» Description of the task
Write out each entry word for word.

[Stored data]
########
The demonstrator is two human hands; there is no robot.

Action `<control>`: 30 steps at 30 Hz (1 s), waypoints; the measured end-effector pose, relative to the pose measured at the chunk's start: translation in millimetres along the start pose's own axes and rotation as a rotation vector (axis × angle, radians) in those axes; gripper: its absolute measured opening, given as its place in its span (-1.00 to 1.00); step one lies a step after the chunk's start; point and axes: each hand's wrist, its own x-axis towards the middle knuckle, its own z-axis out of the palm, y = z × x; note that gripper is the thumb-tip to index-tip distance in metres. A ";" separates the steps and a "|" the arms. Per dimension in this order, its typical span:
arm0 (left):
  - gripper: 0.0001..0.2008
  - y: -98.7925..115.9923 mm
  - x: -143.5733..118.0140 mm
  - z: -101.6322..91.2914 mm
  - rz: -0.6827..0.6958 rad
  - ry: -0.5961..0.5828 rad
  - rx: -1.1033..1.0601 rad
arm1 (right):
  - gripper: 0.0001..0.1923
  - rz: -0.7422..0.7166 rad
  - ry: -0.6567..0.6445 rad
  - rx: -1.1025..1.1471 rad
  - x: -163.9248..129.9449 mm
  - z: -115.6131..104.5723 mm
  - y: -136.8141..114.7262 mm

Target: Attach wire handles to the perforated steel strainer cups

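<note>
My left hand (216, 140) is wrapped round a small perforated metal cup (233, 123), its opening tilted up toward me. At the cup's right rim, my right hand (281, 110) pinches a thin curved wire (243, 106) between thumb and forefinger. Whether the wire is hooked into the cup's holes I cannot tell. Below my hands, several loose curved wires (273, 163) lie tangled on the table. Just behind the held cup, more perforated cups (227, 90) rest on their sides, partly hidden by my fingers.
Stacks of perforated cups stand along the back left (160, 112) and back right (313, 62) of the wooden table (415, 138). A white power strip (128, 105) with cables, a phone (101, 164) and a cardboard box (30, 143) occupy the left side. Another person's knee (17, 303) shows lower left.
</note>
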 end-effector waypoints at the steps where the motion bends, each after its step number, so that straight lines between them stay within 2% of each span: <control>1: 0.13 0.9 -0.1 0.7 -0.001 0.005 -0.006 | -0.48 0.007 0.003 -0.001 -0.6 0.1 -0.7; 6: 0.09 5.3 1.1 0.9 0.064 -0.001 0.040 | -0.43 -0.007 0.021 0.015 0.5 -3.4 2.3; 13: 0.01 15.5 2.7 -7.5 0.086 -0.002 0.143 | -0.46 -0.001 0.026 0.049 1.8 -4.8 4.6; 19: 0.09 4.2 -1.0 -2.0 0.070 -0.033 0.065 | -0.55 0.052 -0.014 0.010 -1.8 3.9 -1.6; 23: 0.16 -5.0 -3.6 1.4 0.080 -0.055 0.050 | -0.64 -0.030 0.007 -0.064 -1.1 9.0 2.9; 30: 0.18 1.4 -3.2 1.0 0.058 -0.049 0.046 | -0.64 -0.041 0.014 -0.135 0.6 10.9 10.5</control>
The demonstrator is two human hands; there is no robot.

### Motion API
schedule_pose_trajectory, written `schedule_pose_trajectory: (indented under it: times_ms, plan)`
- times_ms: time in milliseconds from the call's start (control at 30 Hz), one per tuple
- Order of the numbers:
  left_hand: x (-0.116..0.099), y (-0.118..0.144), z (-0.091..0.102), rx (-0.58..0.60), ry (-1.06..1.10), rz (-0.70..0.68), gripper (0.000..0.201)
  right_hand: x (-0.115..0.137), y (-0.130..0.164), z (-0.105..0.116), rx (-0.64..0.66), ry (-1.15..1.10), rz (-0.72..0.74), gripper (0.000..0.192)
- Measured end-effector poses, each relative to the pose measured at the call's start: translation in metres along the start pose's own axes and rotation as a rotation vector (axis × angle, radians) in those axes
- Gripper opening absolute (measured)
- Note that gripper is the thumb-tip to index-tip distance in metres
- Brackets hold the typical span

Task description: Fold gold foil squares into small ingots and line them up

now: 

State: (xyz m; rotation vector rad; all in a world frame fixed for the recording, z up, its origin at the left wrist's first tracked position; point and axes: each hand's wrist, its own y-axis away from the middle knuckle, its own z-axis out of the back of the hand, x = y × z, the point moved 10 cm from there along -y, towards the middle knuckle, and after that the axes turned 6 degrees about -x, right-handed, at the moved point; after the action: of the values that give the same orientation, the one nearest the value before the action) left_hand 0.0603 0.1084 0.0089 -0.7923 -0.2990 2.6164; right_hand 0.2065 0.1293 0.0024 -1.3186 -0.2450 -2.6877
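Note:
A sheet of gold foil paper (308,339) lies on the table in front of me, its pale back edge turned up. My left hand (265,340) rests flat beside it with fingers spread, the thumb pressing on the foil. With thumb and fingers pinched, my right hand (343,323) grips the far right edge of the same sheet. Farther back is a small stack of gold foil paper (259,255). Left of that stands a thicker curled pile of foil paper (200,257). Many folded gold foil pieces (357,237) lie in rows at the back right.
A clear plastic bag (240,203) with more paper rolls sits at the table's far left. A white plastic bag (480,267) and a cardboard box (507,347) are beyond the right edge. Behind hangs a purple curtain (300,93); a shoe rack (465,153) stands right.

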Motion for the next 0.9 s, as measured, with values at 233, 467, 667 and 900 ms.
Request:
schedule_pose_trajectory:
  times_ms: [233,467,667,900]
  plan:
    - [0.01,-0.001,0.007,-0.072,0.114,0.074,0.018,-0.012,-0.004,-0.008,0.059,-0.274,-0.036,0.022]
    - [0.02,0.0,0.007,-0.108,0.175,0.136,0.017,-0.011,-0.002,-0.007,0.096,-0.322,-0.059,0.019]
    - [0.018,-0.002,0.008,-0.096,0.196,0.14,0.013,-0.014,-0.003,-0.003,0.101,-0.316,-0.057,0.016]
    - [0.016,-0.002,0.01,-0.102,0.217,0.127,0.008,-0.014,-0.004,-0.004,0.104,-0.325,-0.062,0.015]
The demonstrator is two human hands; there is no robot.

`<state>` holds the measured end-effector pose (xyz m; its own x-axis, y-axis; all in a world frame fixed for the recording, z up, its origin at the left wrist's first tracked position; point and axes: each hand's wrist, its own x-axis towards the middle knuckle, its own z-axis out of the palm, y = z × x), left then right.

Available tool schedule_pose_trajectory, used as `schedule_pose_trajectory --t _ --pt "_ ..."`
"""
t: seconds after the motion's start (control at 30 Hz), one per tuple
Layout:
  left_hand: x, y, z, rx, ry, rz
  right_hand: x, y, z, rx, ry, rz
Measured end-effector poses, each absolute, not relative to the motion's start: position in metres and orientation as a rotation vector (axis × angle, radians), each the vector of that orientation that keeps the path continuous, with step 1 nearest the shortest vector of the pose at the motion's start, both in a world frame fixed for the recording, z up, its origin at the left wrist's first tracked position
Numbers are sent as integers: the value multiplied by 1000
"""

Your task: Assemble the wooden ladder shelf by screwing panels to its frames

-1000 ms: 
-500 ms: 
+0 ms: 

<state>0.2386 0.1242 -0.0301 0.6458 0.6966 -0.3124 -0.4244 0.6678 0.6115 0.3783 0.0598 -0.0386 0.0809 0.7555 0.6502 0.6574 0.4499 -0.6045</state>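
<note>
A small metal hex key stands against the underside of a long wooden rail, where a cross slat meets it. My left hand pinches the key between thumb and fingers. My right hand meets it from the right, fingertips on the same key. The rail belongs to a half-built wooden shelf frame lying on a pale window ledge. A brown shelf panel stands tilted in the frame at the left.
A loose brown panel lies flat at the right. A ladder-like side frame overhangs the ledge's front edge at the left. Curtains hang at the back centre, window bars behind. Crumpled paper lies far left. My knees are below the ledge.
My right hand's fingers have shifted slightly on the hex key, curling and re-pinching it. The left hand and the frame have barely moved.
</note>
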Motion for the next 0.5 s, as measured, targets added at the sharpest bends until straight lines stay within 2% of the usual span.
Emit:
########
» The answer
The demonstrator is two human hands; there is no robot.

Action `<control>`: 30 steps at 30 Hz (1 s), waypoints; the measured end-effector pose, relative to the pose measured at the chunk's start: translation in millimetres along the start pose's own axes and rotation as a rotation vector (axis × angle, radians) in those axes; gripper: its absolute measured opening, given as its place in its span (-1.00 to 1.00); step one lies a step after the chunk's start; point and axes: each hand's wrist, its own x-axis towards the middle knuckle, its own z-axis out of the palm, y = z × x; note that gripper is the thumb-tip to index-tip distance in metres. A ";" separates the steps and a "|" the arms. Per dimension in this order, its typical span:
arm0 (left):
  - gripper: 0.0001..0.2008
  - y: -98.7925..115.9923 mm
  - x: -143.5733..118.0140 mm
  - z: -101.6322..91.2914 mm
  - rz: -0.6827..0.6958 rad
  - ry: -0.5961..0.5828 rad
  - rx: -1.1033..1.0601 rad
arm1 (right):
  - gripper: 0.0001..0.1923
  - rz: -0.7422..0.7166 rad
  - ry: -0.6567..0.6445 rad
  - rx: -1.1025..1.1471 rad
  - x: -163.9248..129.9449 mm
  - z: -115.6131..104.5723 mm
  - y: -136.8141..114.7262 mm

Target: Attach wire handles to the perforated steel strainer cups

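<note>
My left hand (216, 140) is wrapped round a small perforated metal cup (233, 123), its opening tilted up toward me. At the cup's right rim, my right hand (281, 110) pinches a thin curved wire (243, 106) between thumb and forefinger. Whether the wire is hooked into the cup's holes I cannot tell. Below my hands, several loose curved wires (273, 163) lie tangled on the table. Just behind the held cup, more perforated cups (227, 90) rest on their sides, partly hidden by my fingers.
Stacks of perforated cups stand along the back left (160, 112) and back right (313, 62) of the wooden table (415, 138). A white power strip (128, 105) with cables, a phone (101, 164) and a cardboard box (30, 143) occupy the left side. Another person's knee (17, 303) shows lower left.
</note>
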 end-effector waypoints at the steps where the motion bends, each after its step number, so that straight lines between them stay within 2% of each span: <control>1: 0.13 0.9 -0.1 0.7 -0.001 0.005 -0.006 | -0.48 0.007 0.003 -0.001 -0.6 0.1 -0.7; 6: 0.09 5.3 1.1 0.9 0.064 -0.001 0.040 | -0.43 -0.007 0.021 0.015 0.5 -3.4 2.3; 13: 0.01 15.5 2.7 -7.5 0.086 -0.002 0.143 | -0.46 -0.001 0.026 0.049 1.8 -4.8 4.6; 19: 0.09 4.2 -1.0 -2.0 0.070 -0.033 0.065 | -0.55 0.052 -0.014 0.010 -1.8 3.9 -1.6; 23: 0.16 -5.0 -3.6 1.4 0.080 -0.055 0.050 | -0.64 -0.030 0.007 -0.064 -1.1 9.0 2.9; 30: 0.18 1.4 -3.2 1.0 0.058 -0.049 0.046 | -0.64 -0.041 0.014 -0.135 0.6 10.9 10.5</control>
The demonstrator is two human hands; there is no robot.

### Motion API
schedule_pose_trajectory, written `schedule_pose_trajectory: (indented under it: times_ms, plan)`
- times_ms: time in milliseconds from the call's start (control at 30 Hz), one per tuple
- Order of the numbers:
  left_hand: x (-0.116..0.099), y (-0.118..0.144), z (-0.091..0.102), rx (-0.58..0.60), ry (-1.06..1.10), rz (-0.70..0.68), gripper (0.000..0.201)
  right_hand: x (-0.115..0.137), y (-0.130..0.164), z (-0.105..0.116), rx (-0.64..0.66), ry (-1.15..1.10), rz (-0.72..0.74), gripper (0.000..0.192)
- Measured end-effector poses, each relative to the pose measured at the call's start: translation in metres along the start pose's own axes and rotation as a rotation vector (axis × angle, radians) in those axes
- Gripper opening absolute (measured)
- Note that gripper is the thumb-tip to index-tip distance in metres
- Brackets hold the typical span

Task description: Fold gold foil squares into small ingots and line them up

now: 

State: (xyz m; rotation vector rad; all in a world frame fixed for the recording, z up, its origin at the left wrist's first tracked position; point and axes: each hand's wrist, its own y-axis away from the middle knuckle, its own z-axis out of the back of the hand, x = y × z, the point moved 10 cm from there along -y, towards the middle knuckle, and after that the axes turned 6 degrees about -x, right-handed, at the moved point; after the action: of the values that give the same orientation, the one nearest the value before the action) left_hand 0.0603 0.1084 0.0089 -0.7923 -0.2990 2.6164; right_hand 0.2065 0.1293 0.0024 -1.3186 -0.2450 -2.6877
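Note:
A sheet of gold foil paper (308,339) lies on the table in front of me, its pale back edge turned up. My left hand (265,340) rests flat beside it with fingers spread, the thumb pressing on the foil. With thumb and fingers pinched, my right hand (343,323) grips the far right edge of the same sheet. Farther back is a small stack of gold foil paper (259,255). Left of that stands a thicker curled pile of foil paper (200,257). Many folded gold foil pieces (357,237) lie in rows at the back right.
A clear plastic bag (240,203) with more paper rolls sits at the table's far left. A white plastic bag (480,267) and a cardboard box (507,347) are beyond the right edge. Behind hangs a purple curtain (300,93); a shoe rack (465,153) stands right.
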
Motion for the next 0.9 s, as measured, with values at 233, 467, 667 and 900 ms.
Request:
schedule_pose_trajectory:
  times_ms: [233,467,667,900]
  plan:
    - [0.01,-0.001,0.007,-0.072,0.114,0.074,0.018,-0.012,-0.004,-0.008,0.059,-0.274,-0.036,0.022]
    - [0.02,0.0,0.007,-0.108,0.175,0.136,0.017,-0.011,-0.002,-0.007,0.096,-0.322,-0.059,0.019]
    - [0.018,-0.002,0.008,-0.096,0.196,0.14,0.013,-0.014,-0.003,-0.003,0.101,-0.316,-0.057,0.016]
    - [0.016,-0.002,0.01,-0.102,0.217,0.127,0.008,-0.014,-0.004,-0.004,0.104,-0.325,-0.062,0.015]
The demonstrator is two human hands; there is no robot.

`<state>` holds the measured end-effector pose (xyz m; its own x-axis, y-axis; all in a world frame fixed for the recording, z up, its origin at the left wrist's first tracked position; point and axes: each hand's wrist, its own x-axis towards the middle knuckle, its own z-axis out of the palm, y = z × x), left then right.

Available tool schedule_pose_trajectory, used as `schedule_pose_trajectory --t _ --pt "_ ..."`
"""
t: seconds after the motion's start (control at 30 Hz), one per tuple
Layout:
  left_hand: x, y, z, rx, ry, rz
  right_hand: x, y, z, rx, ry, rz
Measured end-effector poses, each absolute, not relative to the motion's start: position in metres and orientation as a rotation vector (axis × angle, radians), each the vector of that orientation that keeps the path continuous, with step 1 nearest the shortest vector of the pose at the motion's start, both in a world frame fixed for the recording, z up, its origin at the left wrist's first tracked position
Numbers are sent as integers: the value multiplied by 1000
"""

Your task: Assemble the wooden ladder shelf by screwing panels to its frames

-1000 ms: 
-500 ms: 
+0 ms: 

<state>0.2386 0.1242 -0.0301 0.6458 0.6966 -0.3124 -0.4244 0.6678 0.6115 0.3783 0.0598 -0.0386 0.0809 0.7555 0.6502 0.6574 0.4499 -0.6045</state>
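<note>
A small metal hex key stands against the underside of a long wooden rail, where a cross slat meets it. My left hand pinches the key between thumb and fingers. My right hand meets it from the right, fingertips on the same key. The rail belongs to a half-built wooden shelf frame lying on a pale window ledge. A brown shelf panel stands tilted in the frame at the left.
A loose brown panel lies flat at the right. A ladder-like side frame overhangs the ledge's front edge at the left. Curtains hang at the back centre, window bars behind. Crumpled paper lies far left. My knees are below the ledge.
My right hand's fingers have shifted slightly on the hex key, curling and re-pinching it. The left hand and the frame have barely moved.
</note>
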Motion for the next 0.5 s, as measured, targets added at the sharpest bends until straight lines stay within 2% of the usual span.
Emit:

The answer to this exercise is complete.